**Given records**.
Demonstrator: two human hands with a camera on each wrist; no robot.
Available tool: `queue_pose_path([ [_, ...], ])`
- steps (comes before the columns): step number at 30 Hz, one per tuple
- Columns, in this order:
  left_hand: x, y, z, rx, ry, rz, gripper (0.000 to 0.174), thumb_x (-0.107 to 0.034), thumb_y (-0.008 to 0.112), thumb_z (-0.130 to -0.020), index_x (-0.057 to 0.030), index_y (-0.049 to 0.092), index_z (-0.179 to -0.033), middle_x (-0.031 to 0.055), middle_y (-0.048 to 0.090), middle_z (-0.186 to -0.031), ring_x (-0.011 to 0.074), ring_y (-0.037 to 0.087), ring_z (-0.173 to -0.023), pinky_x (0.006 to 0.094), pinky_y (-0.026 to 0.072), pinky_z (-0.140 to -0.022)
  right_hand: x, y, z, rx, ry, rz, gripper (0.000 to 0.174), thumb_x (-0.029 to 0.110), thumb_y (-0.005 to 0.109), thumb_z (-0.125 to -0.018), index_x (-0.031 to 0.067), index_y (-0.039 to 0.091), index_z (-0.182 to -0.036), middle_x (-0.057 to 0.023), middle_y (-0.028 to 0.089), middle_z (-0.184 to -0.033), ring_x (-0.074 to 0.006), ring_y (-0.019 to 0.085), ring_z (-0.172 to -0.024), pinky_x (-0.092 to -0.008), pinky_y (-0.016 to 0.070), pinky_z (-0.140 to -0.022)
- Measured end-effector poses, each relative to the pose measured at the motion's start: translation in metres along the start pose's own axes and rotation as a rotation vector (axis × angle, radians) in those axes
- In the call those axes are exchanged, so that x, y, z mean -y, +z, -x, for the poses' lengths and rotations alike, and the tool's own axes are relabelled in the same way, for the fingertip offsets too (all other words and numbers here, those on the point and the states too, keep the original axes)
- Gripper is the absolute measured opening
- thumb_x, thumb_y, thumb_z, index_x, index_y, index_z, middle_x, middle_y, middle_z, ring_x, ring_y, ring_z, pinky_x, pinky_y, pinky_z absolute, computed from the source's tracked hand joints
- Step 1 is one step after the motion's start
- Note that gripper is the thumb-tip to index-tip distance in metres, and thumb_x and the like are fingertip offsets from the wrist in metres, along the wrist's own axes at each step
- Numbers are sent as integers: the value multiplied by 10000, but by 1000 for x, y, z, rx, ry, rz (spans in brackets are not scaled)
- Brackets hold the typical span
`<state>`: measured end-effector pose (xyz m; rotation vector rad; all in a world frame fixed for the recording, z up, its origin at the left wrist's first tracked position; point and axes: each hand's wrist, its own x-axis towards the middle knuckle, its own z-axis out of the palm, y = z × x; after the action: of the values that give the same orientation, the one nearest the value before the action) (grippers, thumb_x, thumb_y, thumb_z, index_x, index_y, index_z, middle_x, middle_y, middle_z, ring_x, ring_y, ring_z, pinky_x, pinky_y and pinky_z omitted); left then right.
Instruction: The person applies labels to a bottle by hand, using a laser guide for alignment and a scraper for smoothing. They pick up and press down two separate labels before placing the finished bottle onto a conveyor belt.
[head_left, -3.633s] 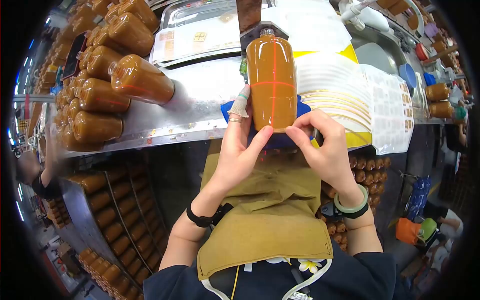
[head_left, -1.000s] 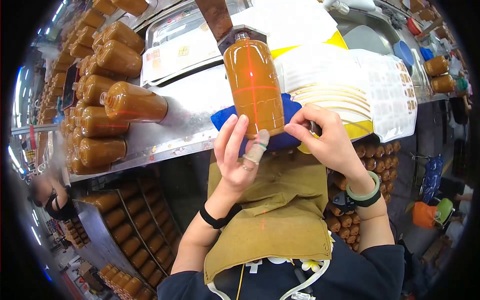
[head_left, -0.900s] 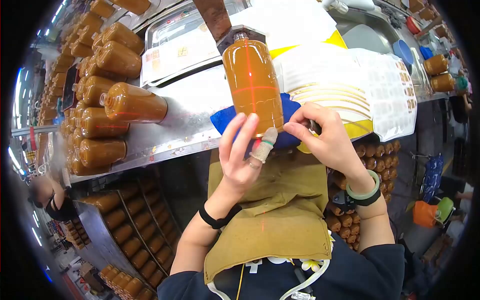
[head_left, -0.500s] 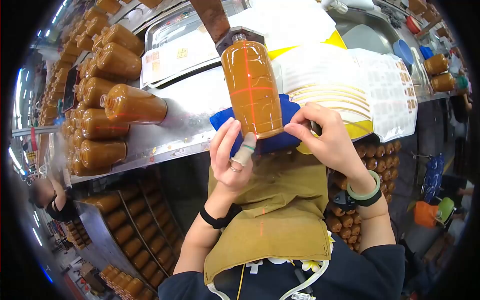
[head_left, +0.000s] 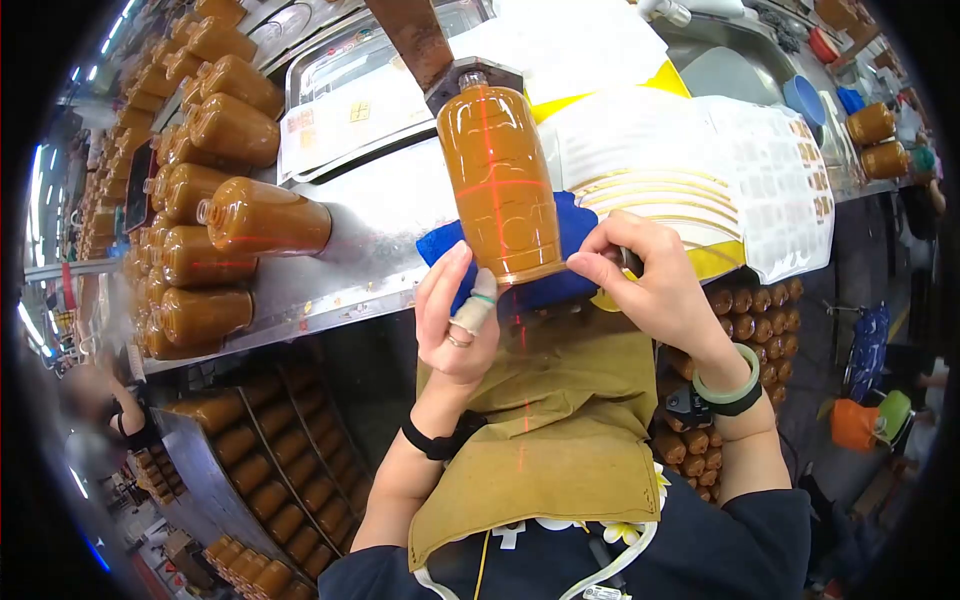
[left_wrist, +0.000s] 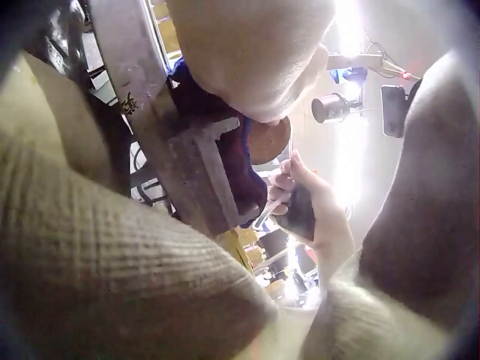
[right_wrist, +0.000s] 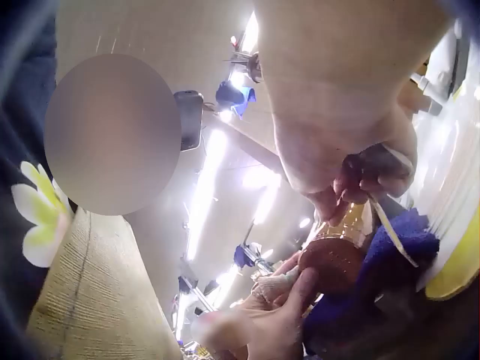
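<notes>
A bottle of orange-brown sauce [head_left: 500, 190] lies on a blue cloth [head_left: 575, 225] at the counter's front edge. Its neck points away into a metal fixture [head_left: 470, 75], and a red laser cross falls on it. My left hand [head_left: 455, 310], one finger bandaged, touches the bottle's base from the left with loosely bent fingers. My right hand [head_left: 640, 275] is just right of the base and pinches a small dark object [right_wrist: 371, 169] with a pale strip [right_wrist: 390, 225] hanging from it. The base [right_wrist: 337, 251] shows from below in the right wrist view.
Several filled bottles [head_left: 200, 200] lie stacked at the counter's left. Sheets of labels [head_left: 700, 170] lie right of the cloth, with a metal tray [head_left: 350, 90] behind. More bottles [head_left: 270, 470] fill racks under the counter. A tan apron [head_left: 540, 440] covers my lap.
My left hand has slid down from the bottle's side to its base, its fingers bending. The right hand has stayed beside the base with its pinch unchanged.
</notes>
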<state>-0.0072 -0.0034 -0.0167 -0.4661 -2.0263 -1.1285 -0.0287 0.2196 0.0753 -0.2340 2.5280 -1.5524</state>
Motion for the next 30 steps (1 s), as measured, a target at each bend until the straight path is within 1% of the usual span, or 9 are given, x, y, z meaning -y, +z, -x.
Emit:
queue_pose_path([
  [6, -11, 0, -9, 12, 197, -214, 308, 77, 800, -808, -96, 780, -1062, 173, 631, -1363, 378, 615, -1240, 448, 553, -1019, -7, 3, -1, -3, 10, -6, 185, 154, 756, -915, -26, 714, -911, -155, 690, -845, -289, 665, -783, -384, 516, -742],
  [8, -21, -4, -20, 196, 161, -171, 234, 63, 806, -824, -98, 791, -994, 159, 647, -1342, 384, 644, -1202, 452, 566, -991, -6, 3, -1, -3, 5, 4, 184, 153, 756, -914, -26, 714, -911, -156, 690, -845, -290, 665, -782, -385, 516, -743],
  [12, -2, 6, -10, 15, 65, 14, 278, 141, 794, -793, -11, 784, -1026, 188, 711, -1225, 374, 702, -1132, 431, 595, -968, -3, 7, 0, -2, -11, -5, 178, 146, 753, -915, -28, 713, -907, -159, 692, -847, -294, 664, -780, -386, 516, -749],
  [13, -14, 5, -9, 0, -186, 110, 343, 175, 777, -786, 63, 749, -1109, 211, 721, -1208, 368, 695, -1154, 424, 588, -985, -3, 7, 0, -5, -10, -8, 178, 146, 753, -915, -28, 713, -907, -159, 692, -847, -294, 664, -780, -386, 516, -749],
  [16, -4, 1, -8, 34, 36, 26, 389, 176, 780, -784, 104, 718, -1161, 230, 696, -1263, 372, 696, -1147, 433, 587, -975, -1, 7, -1, 19, -15, -33, 174, 142, 754, -915, -27, 713, -902, -158, 692, -843, -297, 663, -774, -390, 513, -745],
  [24, -18, 1, -14, 76, 193, -245, 269, 78, 800, -819, -81, 763, -1033, 212, 627, -1359, 419, 640, -1200, 473, 561, -1001, -2, 5, -2, 18, 15, -45, 168, 137, 749, -918, -28, 716, -904, -164, 694, -822, -293, 661, -761, -382, 533, -868],
  [25, -22, -1, -17, 151, 169, -237, 380, 78, 800, -826, -91, 713, -1155, 214, 659, -1299, 421, 655, -1186, 463, 572, -994, -3, 6, -2, 15, 14, -42, 168, 137, 749, -918, -28, 716, -904, -164, 694, -822, -293, 661, -761, -382, 533, -868],
  [28, -3, 10, -16, 45, 196, 60, 497, 99, 795, -824, -123, 675, -1253, 221, 690, -1231, 422, 676, -1159, 445, 582, -993, -8, 11, -2, -4, -29, -28, 172, 140, 751, -918, -28, 717, -903, -163, 694, -822, -289, 662, -760, -385, 527, -818],
  [30, -6, 7, -12, 47, 154, -17, 490, 127, 782, -823, -62, 677, -1263, 215, 709, -1189, 413, 691, -1139, 430, 589, -990, -10, 13, -1, -37, -88, -57, 146, 96, 765, -920, -24, 694, -875, -40, 583, -737, -116, 481, -641, -302, 412, -605],
])
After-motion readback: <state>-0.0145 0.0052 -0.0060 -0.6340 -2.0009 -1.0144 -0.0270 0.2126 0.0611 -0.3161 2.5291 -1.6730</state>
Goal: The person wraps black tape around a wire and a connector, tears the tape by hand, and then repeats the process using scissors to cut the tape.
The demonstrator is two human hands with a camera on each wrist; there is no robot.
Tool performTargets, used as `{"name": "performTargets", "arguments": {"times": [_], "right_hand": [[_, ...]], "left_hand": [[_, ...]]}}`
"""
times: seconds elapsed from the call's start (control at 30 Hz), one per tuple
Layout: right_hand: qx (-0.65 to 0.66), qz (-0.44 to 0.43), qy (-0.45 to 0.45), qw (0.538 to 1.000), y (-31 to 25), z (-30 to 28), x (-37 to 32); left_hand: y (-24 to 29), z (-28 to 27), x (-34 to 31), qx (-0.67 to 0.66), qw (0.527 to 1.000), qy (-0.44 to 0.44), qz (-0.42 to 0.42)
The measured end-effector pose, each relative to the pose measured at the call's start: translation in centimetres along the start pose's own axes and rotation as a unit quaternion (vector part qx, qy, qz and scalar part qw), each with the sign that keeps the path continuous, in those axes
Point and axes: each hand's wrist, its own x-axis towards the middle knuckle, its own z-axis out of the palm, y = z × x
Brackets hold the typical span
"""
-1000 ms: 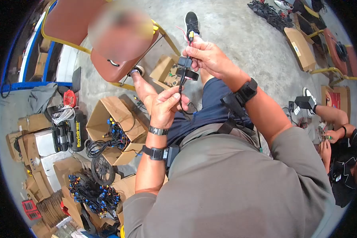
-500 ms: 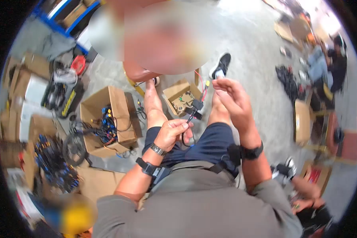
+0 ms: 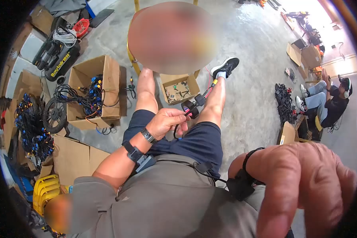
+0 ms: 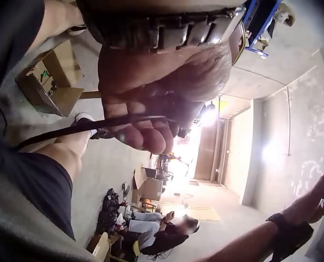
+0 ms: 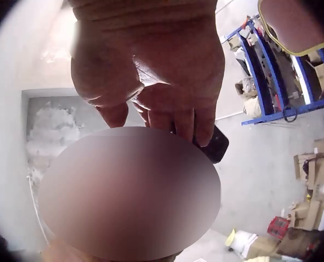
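My left hand point(image 3: 166, 123) pinches a black cable point(image 3: 176, 133) between thumb and fingers above my lap. From it extends a small black box point(image 3: 200, 100) beside a round black ring-shaped part point(image 3: 190, 108). Past the box, a yellow connector point(image 3: 215, 82) and a thin red wire reach over my shin. In the left wrist view the cable point(image 4: 69, 130) runs across the curled fingers. My right hand point(image 3: 301, 186) is raised close to the head camera, fingers pointing down. In the right wrist view its fingertips are beside a blurred face, and a black block point(image 5: 219, 146) shows behind them.
A small cardboard box point(image 3: 186, 99) with loose parts stands between my feet. Left are a larger carton point(image 3: 113, 87) of cables, a wheel point(image 3: 54, 115), more bundled cables point(image 3: 33, 131) and an air compressor point(image 3: 59, 59). A seated person point(image 3: 339, 97) is at the right.
My right hand has let go of the connector end and risen up and right, close to the head camera. The left hand still holds the cable; the head view has shifted.
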Motion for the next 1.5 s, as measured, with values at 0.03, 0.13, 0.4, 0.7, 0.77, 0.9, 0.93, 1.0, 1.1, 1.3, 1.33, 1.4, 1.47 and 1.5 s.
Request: {"name": "performTargets", "arguments": {"times": [0.03,0.13,0.4,0.7,0.77,0.9,0.93,1.0,1.1,1.3,1.33,1.4,1.47,1.5], "right_hand": [[0.001,0.000,-0.001,1.000,0.0,-0.2,0.2],[0.001,0.004,-0.002,1.000,0.2,-0.4,0.3],[0.009,0.004,-0.005,1.000,1.9,-0.2,0.4],[-0.141,-0.019,0.132,0.981,5.6,-6.2,-2.2],[-0.226,0.022,0.216,0.950,7.2,-9.7,-6.7],[-0.258,0.252,0.374,0.854,10.1,-13.7,-16.3],[-0.261,0.303,0.370,0.839,10.8,-13.7,-17.1],[-0.289,0.317,0.340,0.837,13.1,-12.7,-17.9],[-0.248,0.307,0.273,0.877,14.2,-11.6,-18.1],[-0.203,0.399,0.232,0.864,13.1,-11.1,-15.8],[-0.203,0.412,0.231,0.858,12.8,-10.9,-15.4],[-0.171,0.364,0.249,0.881,13.8,-11.0,-15.9],[-0.157,0.331,0.264,0.892,14.4,-11.1,-16.3],[-0.161,0.320,0.272,0.893,14.6,-11.1,-16.4]], "left_hand": [[0.1,0.2,0.0,-0.012,1.000,-0.004,-0.002],[0.7,0.4,0.0,0.014,1.000,-0.006,-0.004],[-0.2,0.0,0.4,-0.020,1.000,-0.012,-0.007],[1.3,0.2,0.0,0.011,0.999,-0.003,0.049],[1.6,0.2,-0.4,0.002,0.998,0.002,0.057],[2.1,-0.2,-0.6,0.000,0.996,-0.017,0.083],[2.2,0.0,-0.6,0.012,0.997,-0.011,0.071],[2.3,0.1,-0.5,0.024,0.997,-0.022,0.070],[2.5,0.4,-0.5,0.036,0.997,-0.036,0.060],[2.1,0.7,-0.8,0.060,0.997,-0.043,0.036],[2.1,0.6,-0.8,0.060,0.997,-0.043,0.031],[2.1,0.4,-0.9,0.058,0.997,-0.041,0.028],[2.2,0.4,-0.9,0.069,0.996,-0.037,0.030],[2.3,0.4,-1.0,0.075,0.996,-0.036,0.030]]}}
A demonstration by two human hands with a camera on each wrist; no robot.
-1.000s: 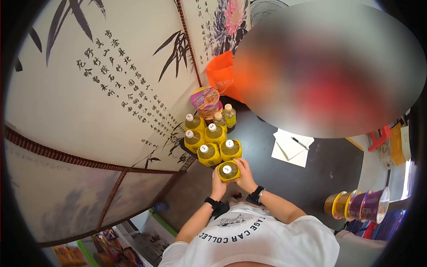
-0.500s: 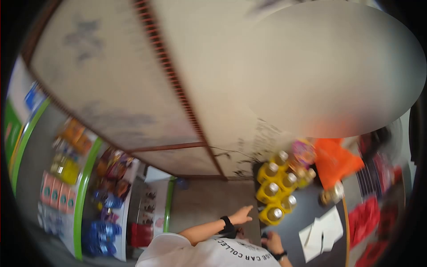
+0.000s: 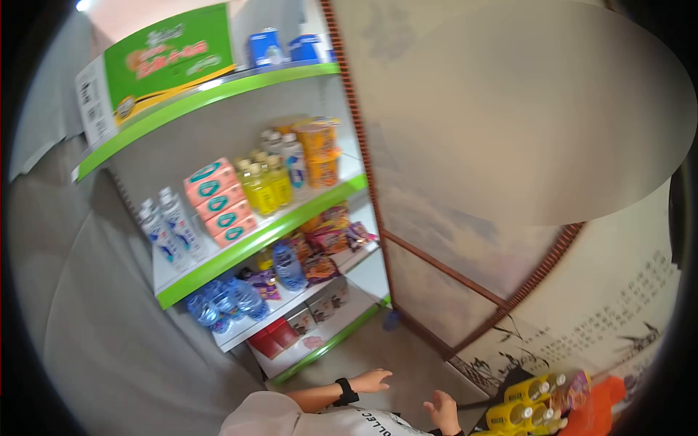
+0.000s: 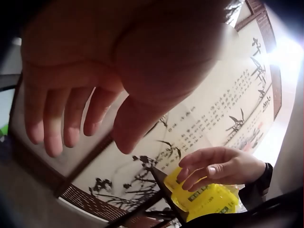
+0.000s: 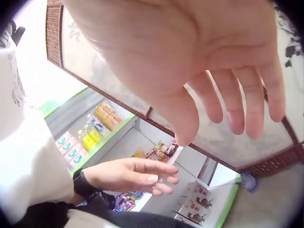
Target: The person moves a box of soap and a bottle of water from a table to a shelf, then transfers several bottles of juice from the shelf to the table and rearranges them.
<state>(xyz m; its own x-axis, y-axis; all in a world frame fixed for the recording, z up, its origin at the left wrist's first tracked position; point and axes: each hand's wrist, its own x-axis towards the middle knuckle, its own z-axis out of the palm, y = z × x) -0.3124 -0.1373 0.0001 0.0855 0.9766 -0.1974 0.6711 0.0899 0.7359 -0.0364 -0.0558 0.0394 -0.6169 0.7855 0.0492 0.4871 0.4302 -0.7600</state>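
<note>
My left hand (image 3: 371, 380) hangs in front of my body with nothing in it, its fingers loosely extended in the left wrist view. To its right, my right hand (image 3: 442, 413) is also bare, the fingers spread and relaxed in the right wrist view. Nearest to the right hand are the yellow-labelled bottles (image 3: 518, 415) with white caps, grouped on the dark table at the lower right. In the left wrist view, the right hand overlaps those yellow labels (image 4: 209, 202). Ahead stands a shelf unit with green edges (image 3: 269, 240).
The shelves carry pink tissue packs (image 3: 218, 203), yellow drink bottles (image 3: 265, 185), noodle tubs (image 3: 320, 152), blue-tinted water bottles (image 3: 233, 298) and snack bags (image 3: 327, 236). A painted folding screen (image 3: 451, 269) stands between shelf and table. An orange bag (image 3: 600, 407) lies beyond the bottles.
Both hands have let go of the yellow-labelled bottle, which stayed with the group on the table. The view has swung left, from the table to the shelves.
</note>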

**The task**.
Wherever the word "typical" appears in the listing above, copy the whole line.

**Output below**.
- Brackets hold the typical span
Brackets hold the typical span

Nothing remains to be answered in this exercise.